Terror inside and outside Santa Rosa High School struck hours before graduation

The smartphone of a teenager is often a source of irritation and exasperation for parents, particularly during family meals. On Friday, those phones were godsends.|

They stood bunched along Mendocino Avenue, exchanging updates, rumors and reassurances. Congregating solemnly in front of Yogurt Farms and McDonald’s and Dutch Bros. Coffee, across the street from Santa Rosa High School, parents of the locked-down students occupied a kind of purgatory between dread and relief.

The freshman who’d allegedly brought a gun to school on graduation day was no longer on campus, they’d been informed. But he hadn’t been located, either.

“She’s in the gym, and she’s OK,” said Esin Zamora, whose words belied her tense expression around noon Friday. She spoke of her daughter, Izel, a senior, who’d forwarded a text from another student whose parent was an emergency medical technician. The message from that parent was that the students were safe.

Earlier that morning the seniors had been out on the high school’s athletic field, an hour into graduation practice, when Principal Kimberly Clissold suddenly sprinted back toward her office, Izel Zamora said. “None of us knew what was going on.” Minutes later, the seniors were told to leave the field and head for the gym.

Back on Mendocino Avenue, Zamora’s husband, Paul Teso, sought to reassure her. “If something had happened, they would have blocked this road off,” said Teso, a sergeant in the Sonoma County Sheriff’s Office who was out of uniform, on his day off.

Ten yards away, a woman was on the phone with her daughter, who also was in the gym sheltered with fellow seniors and teachers. That student was telling her mother that she was hearing that the 15-year-old boy believed to have a gun was still in school, being held in a room.

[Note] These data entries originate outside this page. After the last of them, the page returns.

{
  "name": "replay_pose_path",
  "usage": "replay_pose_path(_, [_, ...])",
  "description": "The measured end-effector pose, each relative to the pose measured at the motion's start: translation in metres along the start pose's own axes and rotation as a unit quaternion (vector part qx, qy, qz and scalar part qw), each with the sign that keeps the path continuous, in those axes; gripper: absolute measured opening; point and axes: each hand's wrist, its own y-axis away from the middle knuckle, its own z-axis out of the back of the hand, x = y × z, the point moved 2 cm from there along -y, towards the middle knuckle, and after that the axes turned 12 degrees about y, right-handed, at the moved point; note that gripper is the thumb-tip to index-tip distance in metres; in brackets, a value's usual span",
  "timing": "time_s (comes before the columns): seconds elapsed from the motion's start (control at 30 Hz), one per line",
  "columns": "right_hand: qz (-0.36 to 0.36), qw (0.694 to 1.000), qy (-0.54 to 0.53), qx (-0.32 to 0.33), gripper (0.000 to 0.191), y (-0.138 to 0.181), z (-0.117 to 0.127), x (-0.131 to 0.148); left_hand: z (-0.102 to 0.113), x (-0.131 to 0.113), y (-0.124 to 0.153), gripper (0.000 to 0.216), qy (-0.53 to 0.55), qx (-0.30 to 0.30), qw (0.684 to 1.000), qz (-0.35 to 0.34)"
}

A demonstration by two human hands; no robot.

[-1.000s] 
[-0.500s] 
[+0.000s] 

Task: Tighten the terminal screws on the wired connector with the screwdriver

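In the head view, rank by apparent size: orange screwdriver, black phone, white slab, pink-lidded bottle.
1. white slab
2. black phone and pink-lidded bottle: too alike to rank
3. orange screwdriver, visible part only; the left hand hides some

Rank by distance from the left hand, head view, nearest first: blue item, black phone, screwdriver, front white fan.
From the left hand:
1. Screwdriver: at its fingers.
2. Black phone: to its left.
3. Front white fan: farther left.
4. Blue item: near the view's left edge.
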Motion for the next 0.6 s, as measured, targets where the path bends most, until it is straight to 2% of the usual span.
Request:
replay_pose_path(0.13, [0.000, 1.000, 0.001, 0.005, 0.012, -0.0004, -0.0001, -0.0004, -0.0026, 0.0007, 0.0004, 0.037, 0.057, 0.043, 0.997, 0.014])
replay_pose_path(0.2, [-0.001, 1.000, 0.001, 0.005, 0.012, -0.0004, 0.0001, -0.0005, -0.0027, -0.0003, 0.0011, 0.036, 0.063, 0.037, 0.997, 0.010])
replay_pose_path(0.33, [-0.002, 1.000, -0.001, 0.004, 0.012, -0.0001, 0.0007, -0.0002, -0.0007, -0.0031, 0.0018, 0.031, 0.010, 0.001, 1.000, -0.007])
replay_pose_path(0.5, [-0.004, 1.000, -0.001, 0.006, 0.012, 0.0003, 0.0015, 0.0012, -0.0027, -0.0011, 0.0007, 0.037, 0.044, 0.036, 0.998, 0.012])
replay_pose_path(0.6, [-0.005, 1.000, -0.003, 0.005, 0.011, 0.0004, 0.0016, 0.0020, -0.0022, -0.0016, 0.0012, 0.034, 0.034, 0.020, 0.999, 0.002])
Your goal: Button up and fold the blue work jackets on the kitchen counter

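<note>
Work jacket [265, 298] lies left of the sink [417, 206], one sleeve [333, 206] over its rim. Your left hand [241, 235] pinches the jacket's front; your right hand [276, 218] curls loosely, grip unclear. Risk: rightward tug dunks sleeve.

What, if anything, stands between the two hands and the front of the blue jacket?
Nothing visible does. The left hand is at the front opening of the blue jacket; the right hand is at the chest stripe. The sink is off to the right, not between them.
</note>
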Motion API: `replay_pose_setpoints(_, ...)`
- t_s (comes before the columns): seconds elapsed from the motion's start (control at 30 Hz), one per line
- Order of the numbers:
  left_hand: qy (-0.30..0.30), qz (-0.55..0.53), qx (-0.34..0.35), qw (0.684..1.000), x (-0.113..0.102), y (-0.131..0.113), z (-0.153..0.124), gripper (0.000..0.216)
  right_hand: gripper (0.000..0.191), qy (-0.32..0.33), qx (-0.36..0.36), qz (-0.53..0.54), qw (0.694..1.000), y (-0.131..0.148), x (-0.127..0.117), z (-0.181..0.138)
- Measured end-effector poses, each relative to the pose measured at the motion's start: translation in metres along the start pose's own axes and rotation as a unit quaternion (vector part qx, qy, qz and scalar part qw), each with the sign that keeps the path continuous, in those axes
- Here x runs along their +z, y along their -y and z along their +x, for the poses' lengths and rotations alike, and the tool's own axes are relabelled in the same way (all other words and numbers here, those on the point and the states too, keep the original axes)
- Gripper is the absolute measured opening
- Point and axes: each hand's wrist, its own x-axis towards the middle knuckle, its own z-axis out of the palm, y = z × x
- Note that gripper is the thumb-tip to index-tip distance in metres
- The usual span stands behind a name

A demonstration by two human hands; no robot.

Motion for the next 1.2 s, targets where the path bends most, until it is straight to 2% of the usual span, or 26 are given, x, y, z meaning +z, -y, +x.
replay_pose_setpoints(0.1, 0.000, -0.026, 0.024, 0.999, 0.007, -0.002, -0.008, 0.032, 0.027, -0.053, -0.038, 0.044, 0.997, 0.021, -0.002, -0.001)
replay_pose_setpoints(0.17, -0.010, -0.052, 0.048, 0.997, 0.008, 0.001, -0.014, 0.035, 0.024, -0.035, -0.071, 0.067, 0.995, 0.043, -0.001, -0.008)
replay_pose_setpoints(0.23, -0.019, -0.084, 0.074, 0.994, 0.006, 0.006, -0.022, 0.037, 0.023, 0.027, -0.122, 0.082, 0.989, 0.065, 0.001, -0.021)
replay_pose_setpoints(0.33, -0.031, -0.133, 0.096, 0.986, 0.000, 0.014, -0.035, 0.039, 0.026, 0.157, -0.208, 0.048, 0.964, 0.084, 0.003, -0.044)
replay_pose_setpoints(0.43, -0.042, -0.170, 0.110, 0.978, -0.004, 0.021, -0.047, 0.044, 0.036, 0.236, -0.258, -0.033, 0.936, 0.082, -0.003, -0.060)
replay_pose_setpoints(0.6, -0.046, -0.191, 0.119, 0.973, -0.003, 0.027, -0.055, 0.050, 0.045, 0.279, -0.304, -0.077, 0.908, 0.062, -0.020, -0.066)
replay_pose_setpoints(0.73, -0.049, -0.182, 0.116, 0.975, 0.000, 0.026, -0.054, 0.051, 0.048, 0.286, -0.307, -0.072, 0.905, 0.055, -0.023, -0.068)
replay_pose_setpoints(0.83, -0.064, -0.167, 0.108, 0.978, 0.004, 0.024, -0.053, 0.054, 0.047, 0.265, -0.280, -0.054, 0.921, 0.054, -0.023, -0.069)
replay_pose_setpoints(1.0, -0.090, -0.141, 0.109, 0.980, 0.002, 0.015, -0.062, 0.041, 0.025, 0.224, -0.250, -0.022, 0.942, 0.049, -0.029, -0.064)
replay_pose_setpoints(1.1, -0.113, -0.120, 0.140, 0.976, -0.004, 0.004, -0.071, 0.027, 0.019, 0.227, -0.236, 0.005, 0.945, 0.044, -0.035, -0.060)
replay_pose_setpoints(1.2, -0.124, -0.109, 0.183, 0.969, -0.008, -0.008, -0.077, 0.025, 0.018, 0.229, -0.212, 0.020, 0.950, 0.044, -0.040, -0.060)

That proved false, but added to an atmosphere of low-grade fear and confusion, both inside and outside the school.

City police arrested the suspect a mile from the high school about 4 p.m. News that the weapon in question was a BB gun did nothing to dispel the fear and anxiety felt by students, parents and faculty.

“We were terrified,” said Frannie Pomeroy, a sophomore who was in the high school’s math building, on the west side of campus. Once the lockdown was declared, students were required to get on the floor. From that vantage, Pomeroy said, she and her classmates looking out a window could see “the top of a gun.” Although this was the barrel of a rifle carried by police, the students didn’t know that. “Everyone was freaked out,” she said.

The fear factor was highest for students whose teachers forbade them to use their phones. Twenty minutes after the lockdown had been lifted about 1:20 p.m., freshman Makenna Kingsbury shared a long, silent embrace with her mother, Katie, on the front steps of the school.

Kingsbury had been taking an algebra final exam when the lockdown order came down. Her teacher turned the classroom lights off, she said, “and we continued taking the test.”

Soon after, word came down that “it was a real emergency,” the freshman recalled, “so we got down on the floor. And they wouldn’t let us get on our phones.” When Kingsbury asked her teacher if she could text her mother, to assure her she was OK, the teacher told her “it’s best that we stay off our phones. So we just laid there for like, three hours.”

Disconnected from the outside world, “I didn’t know if the situation was serious or not,” Kingsbury said. “Then we were told there were helicopters flying around, and we might be there for five hours.”

The smartphone of a teenager is often a source of irritation and exasperation to parents, particularly during family meals. On this, the last day of school, those phones were godsends. Students who had them, and were permitted to use them, were able to reassure their distressed parents.

Lisa Baiocchi’s son, a Panther freshman - she preferred not to give his name - “was in immediate contact,” she said. “He texted prolifically, assuring us he was OK. He worked really hard to make sure we were calm.”

Those soothing words flowed both ways. From her post across Mendocino Avenue from the second-?floor classroom where her twin daughters, Ariana and Sophia Badrei were locked down, Natalie Fairbrook texted her love, along with helpful suggestions:

“Are you doing your deep breathing? Do you have your essential oils?”

“They were like, ‘Don’t worry, Mom, we’re doing fine,’” said Fairbrook, a yoga instructor.

When the announcement finally went over the high school’s public-address system that the lockdown was lifted, it was loud enough for Fairbrook, her husband and ex-husband to hear it from across the street. They joined a happy migration of parents at the south edge of the high school’s campus, where they found the twins.

“We all met up, hugged it out and said our I-love-yous,” recalled Fairbrook over the phone, three hours later. By then, she said, the events at the high school seemed “sort of surreal.” She shared, with many parents, a profound sense of relief. “This could have been much, much worse.”

Her daughters, for their part, were in a slightly less reflective place. After embracing their parents, said Fairbrook, “they were headed for the river to hang out with friends.”